» REQUIRED ACTION: Beneath this instruction is a block of data; output from it exactly the lines that run from the one containing "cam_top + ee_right" through the one containing "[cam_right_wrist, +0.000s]", inclusive.

Entries taken from a collection
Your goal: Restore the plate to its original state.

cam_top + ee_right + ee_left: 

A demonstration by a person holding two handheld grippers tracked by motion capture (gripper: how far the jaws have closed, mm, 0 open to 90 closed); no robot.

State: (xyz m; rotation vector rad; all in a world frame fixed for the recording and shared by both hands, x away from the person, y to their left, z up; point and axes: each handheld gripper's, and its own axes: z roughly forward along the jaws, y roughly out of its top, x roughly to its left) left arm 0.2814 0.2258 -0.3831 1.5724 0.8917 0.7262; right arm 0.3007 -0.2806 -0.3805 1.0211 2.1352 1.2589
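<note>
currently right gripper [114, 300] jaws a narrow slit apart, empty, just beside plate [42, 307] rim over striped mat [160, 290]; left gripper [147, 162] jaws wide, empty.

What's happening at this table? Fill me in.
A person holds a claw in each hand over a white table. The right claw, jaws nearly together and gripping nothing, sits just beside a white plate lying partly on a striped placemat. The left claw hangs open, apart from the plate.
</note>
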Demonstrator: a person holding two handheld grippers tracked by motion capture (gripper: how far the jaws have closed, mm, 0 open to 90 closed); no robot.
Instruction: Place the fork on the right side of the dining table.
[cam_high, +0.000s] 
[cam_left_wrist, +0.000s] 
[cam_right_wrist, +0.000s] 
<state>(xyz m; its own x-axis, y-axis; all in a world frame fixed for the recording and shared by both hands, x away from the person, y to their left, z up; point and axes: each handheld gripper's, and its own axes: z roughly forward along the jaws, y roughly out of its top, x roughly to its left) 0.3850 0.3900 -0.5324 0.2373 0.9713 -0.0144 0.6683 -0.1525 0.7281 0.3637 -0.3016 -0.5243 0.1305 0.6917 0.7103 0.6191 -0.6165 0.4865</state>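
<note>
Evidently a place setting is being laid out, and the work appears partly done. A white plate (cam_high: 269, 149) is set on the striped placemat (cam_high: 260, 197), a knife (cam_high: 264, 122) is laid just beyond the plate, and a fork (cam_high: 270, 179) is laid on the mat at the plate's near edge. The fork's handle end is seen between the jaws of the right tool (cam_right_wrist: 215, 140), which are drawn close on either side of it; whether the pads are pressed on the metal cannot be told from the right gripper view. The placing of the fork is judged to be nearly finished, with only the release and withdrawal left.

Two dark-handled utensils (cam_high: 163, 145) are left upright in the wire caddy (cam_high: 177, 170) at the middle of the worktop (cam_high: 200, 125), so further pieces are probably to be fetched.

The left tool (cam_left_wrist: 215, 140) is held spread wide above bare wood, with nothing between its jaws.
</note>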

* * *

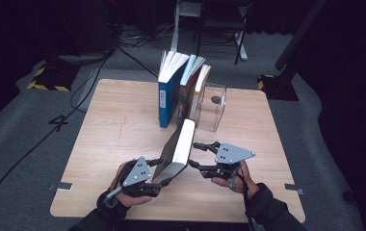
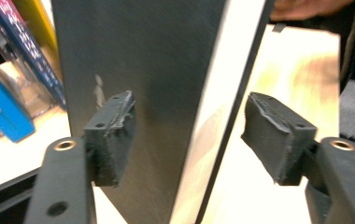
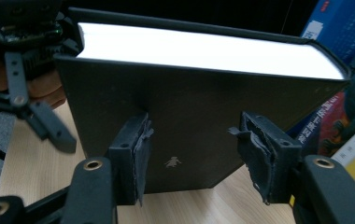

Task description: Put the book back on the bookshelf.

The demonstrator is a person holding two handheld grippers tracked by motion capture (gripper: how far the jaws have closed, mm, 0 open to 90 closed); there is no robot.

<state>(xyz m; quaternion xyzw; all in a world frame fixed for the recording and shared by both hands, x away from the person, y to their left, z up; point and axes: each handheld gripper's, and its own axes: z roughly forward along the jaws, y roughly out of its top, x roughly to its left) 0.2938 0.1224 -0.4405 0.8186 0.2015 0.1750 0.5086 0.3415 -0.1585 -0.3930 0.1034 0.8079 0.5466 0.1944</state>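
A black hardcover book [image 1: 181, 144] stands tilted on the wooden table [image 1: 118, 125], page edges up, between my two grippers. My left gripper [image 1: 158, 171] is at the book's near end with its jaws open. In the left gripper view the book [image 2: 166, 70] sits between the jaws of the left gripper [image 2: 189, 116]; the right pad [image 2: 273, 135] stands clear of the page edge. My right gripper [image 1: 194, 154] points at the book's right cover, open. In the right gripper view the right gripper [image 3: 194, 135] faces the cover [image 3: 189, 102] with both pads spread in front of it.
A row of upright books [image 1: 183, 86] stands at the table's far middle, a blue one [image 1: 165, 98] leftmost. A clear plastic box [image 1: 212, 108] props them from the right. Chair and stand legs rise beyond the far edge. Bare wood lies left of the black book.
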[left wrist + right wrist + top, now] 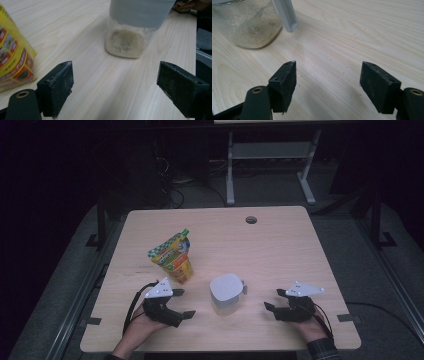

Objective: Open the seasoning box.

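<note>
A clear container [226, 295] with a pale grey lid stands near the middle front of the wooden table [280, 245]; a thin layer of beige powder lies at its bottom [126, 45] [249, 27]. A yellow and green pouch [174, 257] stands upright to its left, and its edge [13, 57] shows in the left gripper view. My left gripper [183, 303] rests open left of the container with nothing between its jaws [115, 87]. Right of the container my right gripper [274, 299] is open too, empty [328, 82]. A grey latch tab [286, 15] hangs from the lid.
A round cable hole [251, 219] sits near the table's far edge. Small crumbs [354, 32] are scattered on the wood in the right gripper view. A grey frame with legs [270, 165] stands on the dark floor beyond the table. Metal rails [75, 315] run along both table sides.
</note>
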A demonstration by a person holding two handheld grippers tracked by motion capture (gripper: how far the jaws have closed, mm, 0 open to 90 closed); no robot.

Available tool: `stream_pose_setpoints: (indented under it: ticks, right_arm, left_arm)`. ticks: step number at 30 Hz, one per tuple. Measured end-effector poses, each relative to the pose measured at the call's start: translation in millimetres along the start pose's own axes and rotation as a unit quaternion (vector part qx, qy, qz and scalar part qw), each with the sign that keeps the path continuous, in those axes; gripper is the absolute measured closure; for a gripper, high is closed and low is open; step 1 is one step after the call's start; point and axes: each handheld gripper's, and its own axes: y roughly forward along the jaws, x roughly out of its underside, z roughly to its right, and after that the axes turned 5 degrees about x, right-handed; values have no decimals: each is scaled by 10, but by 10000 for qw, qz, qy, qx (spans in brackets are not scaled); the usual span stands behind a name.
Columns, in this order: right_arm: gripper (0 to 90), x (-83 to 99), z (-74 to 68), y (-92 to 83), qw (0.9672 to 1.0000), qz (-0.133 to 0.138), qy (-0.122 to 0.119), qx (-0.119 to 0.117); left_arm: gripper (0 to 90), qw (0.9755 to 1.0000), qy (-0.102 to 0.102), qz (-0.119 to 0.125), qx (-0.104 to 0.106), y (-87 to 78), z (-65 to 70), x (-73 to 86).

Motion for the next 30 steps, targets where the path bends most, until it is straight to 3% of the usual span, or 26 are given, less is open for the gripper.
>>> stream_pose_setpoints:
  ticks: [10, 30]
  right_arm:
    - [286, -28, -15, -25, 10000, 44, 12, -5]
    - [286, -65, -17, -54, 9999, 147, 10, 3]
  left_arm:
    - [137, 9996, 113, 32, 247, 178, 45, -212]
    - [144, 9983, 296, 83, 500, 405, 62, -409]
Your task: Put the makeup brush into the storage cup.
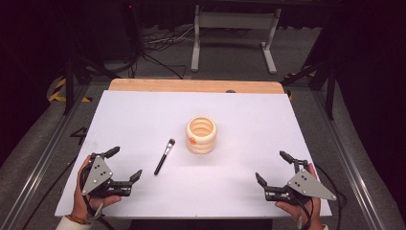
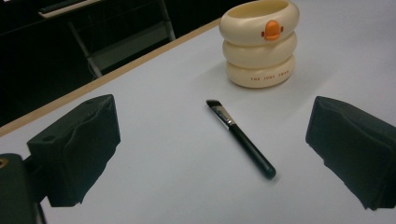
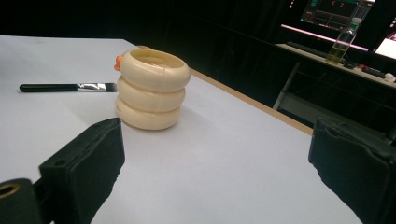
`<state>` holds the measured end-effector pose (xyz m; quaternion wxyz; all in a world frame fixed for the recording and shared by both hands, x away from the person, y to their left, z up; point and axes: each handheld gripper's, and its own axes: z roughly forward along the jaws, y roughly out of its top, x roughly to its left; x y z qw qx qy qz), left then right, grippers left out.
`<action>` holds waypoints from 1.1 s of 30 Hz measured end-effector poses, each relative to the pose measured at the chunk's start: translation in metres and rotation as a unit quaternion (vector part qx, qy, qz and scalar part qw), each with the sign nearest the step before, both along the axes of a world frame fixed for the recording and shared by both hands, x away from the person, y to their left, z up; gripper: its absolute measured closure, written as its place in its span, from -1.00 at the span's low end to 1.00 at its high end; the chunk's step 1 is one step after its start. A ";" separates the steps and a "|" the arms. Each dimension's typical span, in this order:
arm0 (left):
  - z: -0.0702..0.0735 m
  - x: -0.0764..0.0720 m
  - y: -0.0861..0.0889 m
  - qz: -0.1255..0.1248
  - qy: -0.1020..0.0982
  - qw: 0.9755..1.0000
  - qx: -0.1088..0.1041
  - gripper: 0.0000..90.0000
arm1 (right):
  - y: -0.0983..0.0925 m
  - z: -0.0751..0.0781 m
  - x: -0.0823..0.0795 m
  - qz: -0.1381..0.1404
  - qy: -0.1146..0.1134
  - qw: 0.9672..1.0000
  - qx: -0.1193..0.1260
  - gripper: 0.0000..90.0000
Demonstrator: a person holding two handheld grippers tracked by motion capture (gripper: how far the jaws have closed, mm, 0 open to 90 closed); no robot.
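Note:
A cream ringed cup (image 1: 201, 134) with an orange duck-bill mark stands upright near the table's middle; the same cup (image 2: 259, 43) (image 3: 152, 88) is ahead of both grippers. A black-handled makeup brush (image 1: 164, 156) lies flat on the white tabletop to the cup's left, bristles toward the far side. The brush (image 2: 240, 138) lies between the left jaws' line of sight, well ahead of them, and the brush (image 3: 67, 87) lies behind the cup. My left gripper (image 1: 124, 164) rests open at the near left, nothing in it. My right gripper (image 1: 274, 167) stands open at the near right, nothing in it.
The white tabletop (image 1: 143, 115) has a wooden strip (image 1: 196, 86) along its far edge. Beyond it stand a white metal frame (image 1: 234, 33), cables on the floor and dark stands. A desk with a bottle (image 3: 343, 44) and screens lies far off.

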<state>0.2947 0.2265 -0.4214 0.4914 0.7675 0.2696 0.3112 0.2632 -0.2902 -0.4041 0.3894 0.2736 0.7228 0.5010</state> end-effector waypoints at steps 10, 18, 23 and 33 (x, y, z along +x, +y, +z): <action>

» REPLY:
cam_top + ee_right + ee_left: 

A demonstration by a person holding two handheld grippers tracked by motion capture (gripper: how far the jaws have closed, mm, 0 open to 90 closed); no robot.

State: (xyz m; rotation vector rad; all in a world frame fixed for the recording and shared by both hands, x away from the person, y to their left, z up; point and axes: each handheld gripper's, and its own axes: z roughly forward along the jaws, y roughly out of its top, x roughly to its left) left arm 0.2814 0.2258 -0.3831 1.5724 0.8917 0.7262; right arm 0.3007 -0.2806 -0.3805 1.0211 2.1352 1.2589
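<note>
currently right gripper [114, 300] jaws a narrow slit apart, empty, just beside plate [42, 307] rim over striped mat [160, 290]; left gripper [147, 162] jaws wide, empty.

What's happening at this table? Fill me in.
A person holds a claw in each hand over a white table. The right claw, jaws nearly together and gripping nothing, sits just beside a white plate lying partly on a striped placemat. The left claw hangs open, apart from the plate.
</note>
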Demonstrator: a person holding two handheld grippers tracked by motion capture (gripper: how far the jaws have closed, mm, 0 open to 90 closed); no robot.
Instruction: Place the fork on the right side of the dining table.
[cam_high, +0.000s] 
[cam_left_wrist, +0.000s] 
[cam_right_wrist, +0.000s] 

Nothing more is required for this exercise.